Fig. 7. Relationship between LPC envelope and variance of MDCT spectra for quantization. LPC envelope information assists efficient compression of entropy coding for SQ MDCT spectra. When LPC envelope has large value, we expect MDCT spectra have large variance and they should be efficiently coded by Rice coding with the large Rice parameter, which consume many, say 5, bits. In contrast, MDCT spectra should be efficiently coded with fewer bits when LPC envelope is small.

At the decoder, $\{\tilde{H}_{k}\}^{N-1}_{k=0}$ is multiplied to the reconstructed spectra to get the same spectra as the input.

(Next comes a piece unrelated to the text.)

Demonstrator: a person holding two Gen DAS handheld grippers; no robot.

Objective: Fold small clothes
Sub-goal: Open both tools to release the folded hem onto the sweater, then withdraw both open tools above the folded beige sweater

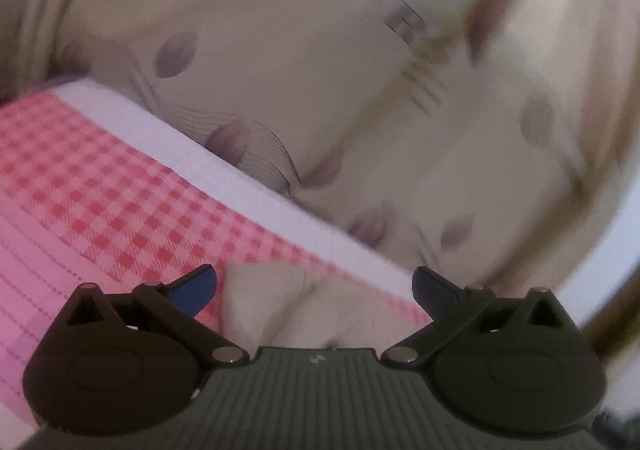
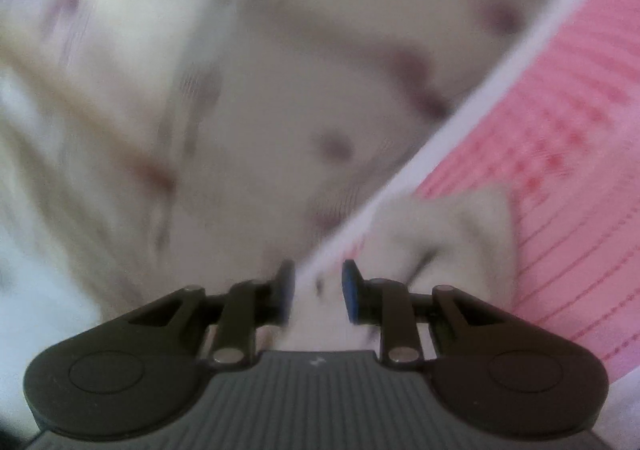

Since the quantization noise has the flat shape in the frequency domain, reconstructed spectra have quantization noise whose envelope is expected to have a smoothed shape of $\{\tilde{H}_{k}\}^{N-1}_{k=0}$ . This shape is an approximation of the noise level masked by the target signal, in which results the perceptual concealment of the quantization noise.

When the rate for every frame is fixed, we need to adjust the number of used bits to be less than the target bits by using repeated trials of changing the gain (step size), called “rate loop” as shown in Fig. 8 since the result of the code length (used bits) by entropy coding varies. Proposing new tools can reduce the distortion through enhancing the efficiency of entropy coding and the rate loop.

Fig. 8. Convergence process of code length and gain in a rate loop. If code length is longer than the target code length, gain is reduced, or step size is increased. Otherwise, gain is increased. Proposing new tools can enhance the efficiency of entropy coding, and can reduce the distortion subject to the same bit rates.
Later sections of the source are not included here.